Anonymous Monk has asked for the wisdom of the Perl Monks concerning the following question:

I have been messing around with optimizing code for performance and been benchmarking a few mthods and recording the difference in speed of execution.

The following code I wrote as a simple test to compare the difference between the 2 "for loop" methods of syntax.

#!/usr/bin/perl -w use Benchmark; use strict; my $results = timethese( 30, { a => sub{my $total = 0; $total += $_ for(1..1e6);}, b => sub{my $total = 0; for(1..1e6){$total += $_;}}, } );
Here are the results returned when run:
Benchmark: timing 30 iterations of a, b... a: 8 wallclock secs ( 8.30 usr + 0.00 sys = 8.30 CPU) @ 3 +.62/s (n=30) b: 9 wallclock secs ( 9.03 usr + 0.02 sys = 9.05 CPU) @ 3 +.32/s (n=30)
Does anyone have any idea why the method is subroutine two() is slower in execution than the method in subroutine one()?

The recorded difference might not seem like much but the larger the array context is the larger the delta between the two becomes. Try changing the "1e6" to "1e7" and you can see what I am talking about.

Replies are listed 'Best First'.
Re: Benchmarking for loops?
by chromatic (Archbishop) on Jul 13, 2004 at 00:00 UTC

    Looking at the output of B::Concise, there are two extra opcodes in the block version. Compare:

    $ perl -MO=Concise -e 'my $total = 0; $total += $_ for(1..1e6);'

    to:

    $ perl -MO=Concise -e 'my $total = 0; for(1..1e6){$total += $_;}'

    At first glance, it looks like the opcodes manage entering and exiting the block scope.

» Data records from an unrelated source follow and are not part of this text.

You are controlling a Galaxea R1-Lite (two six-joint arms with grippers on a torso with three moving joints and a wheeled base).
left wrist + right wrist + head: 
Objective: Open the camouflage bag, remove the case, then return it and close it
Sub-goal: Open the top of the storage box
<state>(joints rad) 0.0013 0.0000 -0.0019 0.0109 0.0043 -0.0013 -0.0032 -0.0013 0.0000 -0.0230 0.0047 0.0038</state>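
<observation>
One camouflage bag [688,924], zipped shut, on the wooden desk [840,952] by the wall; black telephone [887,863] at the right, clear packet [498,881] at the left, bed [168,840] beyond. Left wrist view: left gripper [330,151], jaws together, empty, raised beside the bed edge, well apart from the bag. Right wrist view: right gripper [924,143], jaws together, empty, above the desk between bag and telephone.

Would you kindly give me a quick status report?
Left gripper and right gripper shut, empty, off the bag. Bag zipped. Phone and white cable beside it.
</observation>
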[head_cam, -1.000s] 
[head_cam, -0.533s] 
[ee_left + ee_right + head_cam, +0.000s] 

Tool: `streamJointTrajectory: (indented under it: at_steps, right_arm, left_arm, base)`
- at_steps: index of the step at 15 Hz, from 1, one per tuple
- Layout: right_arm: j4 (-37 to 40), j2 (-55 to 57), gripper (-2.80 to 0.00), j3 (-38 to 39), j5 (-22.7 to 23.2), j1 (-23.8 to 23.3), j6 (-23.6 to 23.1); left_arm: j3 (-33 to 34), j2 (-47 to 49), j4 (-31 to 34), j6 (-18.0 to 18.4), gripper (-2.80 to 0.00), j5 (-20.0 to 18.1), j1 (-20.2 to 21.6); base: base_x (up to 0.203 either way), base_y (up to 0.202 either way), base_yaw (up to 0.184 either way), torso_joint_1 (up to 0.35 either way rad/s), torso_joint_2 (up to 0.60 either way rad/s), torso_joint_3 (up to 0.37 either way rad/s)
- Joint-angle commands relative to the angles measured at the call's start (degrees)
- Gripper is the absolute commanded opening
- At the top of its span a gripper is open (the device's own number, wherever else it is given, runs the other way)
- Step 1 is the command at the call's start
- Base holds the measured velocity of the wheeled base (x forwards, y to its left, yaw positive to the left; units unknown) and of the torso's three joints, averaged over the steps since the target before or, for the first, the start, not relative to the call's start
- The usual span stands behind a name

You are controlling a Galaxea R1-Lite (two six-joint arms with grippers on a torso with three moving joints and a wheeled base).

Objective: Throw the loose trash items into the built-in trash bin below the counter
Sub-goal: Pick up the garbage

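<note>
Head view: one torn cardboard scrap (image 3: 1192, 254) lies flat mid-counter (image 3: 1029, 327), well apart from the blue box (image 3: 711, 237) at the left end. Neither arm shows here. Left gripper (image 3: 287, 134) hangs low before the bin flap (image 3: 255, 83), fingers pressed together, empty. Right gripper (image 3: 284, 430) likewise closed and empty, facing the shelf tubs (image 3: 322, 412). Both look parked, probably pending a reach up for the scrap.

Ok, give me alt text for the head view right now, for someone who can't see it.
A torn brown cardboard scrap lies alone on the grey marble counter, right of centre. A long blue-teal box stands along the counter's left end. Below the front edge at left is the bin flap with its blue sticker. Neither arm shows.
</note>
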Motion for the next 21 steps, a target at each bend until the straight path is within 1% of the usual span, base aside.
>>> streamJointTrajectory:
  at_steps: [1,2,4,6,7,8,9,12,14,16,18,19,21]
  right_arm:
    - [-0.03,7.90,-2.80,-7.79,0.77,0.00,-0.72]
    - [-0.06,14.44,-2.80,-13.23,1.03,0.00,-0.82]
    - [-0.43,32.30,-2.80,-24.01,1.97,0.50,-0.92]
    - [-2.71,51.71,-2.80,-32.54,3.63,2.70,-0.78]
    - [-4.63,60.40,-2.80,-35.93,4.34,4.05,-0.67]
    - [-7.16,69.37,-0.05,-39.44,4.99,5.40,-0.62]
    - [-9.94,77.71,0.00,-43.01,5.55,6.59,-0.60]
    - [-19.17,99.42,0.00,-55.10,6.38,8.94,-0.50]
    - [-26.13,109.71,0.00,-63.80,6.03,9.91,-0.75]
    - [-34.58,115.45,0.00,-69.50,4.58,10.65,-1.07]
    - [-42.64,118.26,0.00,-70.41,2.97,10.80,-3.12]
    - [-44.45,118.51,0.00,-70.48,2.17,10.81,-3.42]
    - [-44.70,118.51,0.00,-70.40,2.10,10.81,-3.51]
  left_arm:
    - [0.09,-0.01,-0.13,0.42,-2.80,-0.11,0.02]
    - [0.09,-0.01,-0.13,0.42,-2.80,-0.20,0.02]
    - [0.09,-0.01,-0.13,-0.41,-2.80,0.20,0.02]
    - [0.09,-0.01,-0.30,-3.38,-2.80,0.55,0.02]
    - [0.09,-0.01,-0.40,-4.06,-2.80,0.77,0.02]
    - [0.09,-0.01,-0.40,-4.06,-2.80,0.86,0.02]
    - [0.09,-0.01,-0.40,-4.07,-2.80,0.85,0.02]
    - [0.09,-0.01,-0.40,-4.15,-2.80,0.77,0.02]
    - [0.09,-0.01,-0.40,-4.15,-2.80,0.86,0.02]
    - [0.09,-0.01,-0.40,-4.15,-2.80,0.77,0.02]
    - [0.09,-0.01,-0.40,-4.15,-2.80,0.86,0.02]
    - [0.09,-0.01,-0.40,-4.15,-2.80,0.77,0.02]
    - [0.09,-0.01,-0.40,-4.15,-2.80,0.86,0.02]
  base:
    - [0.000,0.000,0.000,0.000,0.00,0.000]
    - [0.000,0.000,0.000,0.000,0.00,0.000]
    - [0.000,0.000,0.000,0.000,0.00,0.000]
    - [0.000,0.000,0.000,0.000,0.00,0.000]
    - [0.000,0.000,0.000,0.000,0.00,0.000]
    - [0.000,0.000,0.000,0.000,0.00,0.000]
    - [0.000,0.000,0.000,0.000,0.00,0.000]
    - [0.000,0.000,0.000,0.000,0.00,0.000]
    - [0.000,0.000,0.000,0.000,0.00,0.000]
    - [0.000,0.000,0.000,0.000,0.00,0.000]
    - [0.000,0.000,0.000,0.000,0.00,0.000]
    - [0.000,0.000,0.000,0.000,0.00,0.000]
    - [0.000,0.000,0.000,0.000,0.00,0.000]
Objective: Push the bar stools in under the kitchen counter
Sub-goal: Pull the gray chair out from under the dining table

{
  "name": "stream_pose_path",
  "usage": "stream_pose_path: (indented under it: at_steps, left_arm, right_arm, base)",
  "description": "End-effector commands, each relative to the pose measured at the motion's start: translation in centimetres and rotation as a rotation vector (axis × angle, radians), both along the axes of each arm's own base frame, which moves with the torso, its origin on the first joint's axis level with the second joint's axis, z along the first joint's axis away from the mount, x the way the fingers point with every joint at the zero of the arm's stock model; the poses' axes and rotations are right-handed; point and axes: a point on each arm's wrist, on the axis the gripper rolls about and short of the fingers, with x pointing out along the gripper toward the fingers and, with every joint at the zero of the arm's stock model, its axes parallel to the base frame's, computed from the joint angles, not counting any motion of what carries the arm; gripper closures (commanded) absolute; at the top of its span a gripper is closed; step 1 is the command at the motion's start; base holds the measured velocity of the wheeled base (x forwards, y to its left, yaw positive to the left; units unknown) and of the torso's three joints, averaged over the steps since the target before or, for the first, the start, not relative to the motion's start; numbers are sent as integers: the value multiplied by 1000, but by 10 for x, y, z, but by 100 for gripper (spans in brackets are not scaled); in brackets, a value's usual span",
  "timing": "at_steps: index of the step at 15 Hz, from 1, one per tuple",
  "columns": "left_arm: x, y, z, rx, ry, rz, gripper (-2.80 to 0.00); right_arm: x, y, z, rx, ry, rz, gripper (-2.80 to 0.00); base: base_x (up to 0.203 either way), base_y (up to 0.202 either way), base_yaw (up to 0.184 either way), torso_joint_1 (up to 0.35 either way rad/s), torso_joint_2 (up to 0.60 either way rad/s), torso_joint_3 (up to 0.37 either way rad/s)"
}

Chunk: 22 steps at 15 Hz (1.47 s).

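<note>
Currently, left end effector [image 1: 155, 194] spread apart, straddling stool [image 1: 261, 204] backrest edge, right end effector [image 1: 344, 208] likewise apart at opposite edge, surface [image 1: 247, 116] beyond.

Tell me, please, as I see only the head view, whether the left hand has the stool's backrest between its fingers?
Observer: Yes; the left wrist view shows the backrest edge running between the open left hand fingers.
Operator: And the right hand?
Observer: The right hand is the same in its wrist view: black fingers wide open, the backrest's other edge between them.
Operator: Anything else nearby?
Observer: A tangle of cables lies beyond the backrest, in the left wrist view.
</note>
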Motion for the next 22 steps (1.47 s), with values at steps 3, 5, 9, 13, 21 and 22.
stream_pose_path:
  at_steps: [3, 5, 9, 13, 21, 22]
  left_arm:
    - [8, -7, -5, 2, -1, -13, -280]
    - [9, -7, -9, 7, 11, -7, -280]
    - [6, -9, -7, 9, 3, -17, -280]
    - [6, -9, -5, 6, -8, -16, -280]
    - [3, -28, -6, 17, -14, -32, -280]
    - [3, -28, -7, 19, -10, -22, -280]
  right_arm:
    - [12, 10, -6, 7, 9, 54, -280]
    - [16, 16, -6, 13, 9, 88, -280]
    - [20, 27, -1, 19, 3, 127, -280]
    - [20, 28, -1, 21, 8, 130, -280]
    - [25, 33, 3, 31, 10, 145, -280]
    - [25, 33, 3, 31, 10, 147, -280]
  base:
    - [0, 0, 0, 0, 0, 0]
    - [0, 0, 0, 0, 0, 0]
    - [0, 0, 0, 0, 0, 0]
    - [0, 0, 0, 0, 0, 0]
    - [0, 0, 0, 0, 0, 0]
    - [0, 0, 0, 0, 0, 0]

      Yup, and similar things will happen with grep EXPR, LIST vs grep BLOCK LIST (as well as the corresponding maps). If you're really looking to eke out those last few cycles and can do without a full block (maybe you can get by with wrapping the grep or map in a block and reusing a lexical scoped to that in the EXPR) this can shave a bit off.

      What do you see? I see only one opcode difference (an extra nextstate). Which perl version?

        Here's a diff. This is a vanilla 5.8.3 on Linux PPC.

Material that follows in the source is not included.